__Task objective__.
Type out the listing below exactly. Pictures stay out of it.

__Data provided__.
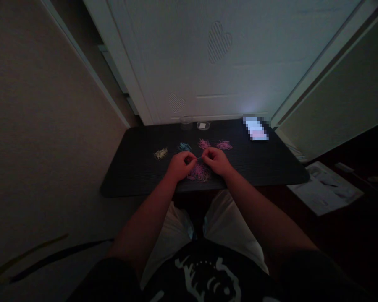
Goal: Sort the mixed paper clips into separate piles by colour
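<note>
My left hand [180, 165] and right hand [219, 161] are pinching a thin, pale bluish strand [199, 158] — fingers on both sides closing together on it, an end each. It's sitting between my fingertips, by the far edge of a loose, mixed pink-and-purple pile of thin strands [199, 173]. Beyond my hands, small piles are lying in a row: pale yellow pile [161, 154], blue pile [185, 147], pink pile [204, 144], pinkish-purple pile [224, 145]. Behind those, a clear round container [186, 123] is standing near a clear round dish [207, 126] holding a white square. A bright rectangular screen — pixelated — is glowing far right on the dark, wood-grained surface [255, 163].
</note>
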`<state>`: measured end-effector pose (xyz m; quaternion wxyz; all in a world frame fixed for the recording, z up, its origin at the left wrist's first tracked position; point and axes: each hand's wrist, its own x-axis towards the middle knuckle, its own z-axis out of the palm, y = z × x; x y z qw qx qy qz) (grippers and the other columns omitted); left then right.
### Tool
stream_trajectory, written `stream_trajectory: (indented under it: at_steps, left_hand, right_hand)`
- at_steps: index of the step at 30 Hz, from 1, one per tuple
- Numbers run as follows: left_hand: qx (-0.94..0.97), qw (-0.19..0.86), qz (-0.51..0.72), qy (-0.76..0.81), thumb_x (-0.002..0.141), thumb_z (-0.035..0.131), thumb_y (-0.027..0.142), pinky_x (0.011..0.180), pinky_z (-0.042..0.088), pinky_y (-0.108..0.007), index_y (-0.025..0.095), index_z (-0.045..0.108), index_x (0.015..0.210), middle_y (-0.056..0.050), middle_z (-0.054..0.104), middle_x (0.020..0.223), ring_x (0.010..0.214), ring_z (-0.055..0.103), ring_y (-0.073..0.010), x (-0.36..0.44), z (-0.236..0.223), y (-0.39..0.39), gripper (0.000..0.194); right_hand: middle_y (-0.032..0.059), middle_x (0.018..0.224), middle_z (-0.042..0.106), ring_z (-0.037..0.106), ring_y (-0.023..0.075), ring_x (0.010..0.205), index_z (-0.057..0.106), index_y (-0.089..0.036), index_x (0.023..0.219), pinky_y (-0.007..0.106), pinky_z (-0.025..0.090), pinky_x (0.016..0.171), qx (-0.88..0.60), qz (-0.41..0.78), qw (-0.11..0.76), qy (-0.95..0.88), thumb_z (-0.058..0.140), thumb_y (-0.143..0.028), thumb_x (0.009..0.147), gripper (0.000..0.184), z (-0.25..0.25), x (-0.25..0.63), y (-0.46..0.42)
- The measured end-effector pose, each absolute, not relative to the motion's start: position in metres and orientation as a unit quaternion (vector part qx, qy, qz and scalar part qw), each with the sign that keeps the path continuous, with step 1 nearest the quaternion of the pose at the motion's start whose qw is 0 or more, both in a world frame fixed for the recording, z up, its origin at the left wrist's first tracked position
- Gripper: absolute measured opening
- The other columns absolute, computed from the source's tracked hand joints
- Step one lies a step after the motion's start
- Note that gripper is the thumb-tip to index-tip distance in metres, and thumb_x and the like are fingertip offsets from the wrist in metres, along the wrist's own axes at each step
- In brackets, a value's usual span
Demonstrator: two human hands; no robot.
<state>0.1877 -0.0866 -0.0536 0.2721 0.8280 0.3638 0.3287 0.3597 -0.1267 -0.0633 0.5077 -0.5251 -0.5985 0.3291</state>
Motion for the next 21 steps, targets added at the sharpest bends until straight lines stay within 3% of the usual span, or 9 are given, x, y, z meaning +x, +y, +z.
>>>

__Result__.
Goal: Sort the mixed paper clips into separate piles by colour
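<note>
My left hand [180, 165] and right hand [219, 161] are pinching a thin, pale bluish strand [199, 158] — fingers on both sides closing together on it, an end each. It's sitting between my fingertips, by the far edge of a loose, mixed pink-and-purple pile of thin strands [199, 173]. Beyond my hands, small piles are lying in a row: pale yellow pile [161, 154], blue pile [185, 147], pink pile [204, 144], pinkish-purple pile [224, 145]. Behind those, a clear round container [186, 123] is standing near a clear round dish [207, 126] holding a white square. A bright rectangular screen — pixelated — is glowing far right on the dark, wood-grained surface [255, 163].
</note>
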`<state>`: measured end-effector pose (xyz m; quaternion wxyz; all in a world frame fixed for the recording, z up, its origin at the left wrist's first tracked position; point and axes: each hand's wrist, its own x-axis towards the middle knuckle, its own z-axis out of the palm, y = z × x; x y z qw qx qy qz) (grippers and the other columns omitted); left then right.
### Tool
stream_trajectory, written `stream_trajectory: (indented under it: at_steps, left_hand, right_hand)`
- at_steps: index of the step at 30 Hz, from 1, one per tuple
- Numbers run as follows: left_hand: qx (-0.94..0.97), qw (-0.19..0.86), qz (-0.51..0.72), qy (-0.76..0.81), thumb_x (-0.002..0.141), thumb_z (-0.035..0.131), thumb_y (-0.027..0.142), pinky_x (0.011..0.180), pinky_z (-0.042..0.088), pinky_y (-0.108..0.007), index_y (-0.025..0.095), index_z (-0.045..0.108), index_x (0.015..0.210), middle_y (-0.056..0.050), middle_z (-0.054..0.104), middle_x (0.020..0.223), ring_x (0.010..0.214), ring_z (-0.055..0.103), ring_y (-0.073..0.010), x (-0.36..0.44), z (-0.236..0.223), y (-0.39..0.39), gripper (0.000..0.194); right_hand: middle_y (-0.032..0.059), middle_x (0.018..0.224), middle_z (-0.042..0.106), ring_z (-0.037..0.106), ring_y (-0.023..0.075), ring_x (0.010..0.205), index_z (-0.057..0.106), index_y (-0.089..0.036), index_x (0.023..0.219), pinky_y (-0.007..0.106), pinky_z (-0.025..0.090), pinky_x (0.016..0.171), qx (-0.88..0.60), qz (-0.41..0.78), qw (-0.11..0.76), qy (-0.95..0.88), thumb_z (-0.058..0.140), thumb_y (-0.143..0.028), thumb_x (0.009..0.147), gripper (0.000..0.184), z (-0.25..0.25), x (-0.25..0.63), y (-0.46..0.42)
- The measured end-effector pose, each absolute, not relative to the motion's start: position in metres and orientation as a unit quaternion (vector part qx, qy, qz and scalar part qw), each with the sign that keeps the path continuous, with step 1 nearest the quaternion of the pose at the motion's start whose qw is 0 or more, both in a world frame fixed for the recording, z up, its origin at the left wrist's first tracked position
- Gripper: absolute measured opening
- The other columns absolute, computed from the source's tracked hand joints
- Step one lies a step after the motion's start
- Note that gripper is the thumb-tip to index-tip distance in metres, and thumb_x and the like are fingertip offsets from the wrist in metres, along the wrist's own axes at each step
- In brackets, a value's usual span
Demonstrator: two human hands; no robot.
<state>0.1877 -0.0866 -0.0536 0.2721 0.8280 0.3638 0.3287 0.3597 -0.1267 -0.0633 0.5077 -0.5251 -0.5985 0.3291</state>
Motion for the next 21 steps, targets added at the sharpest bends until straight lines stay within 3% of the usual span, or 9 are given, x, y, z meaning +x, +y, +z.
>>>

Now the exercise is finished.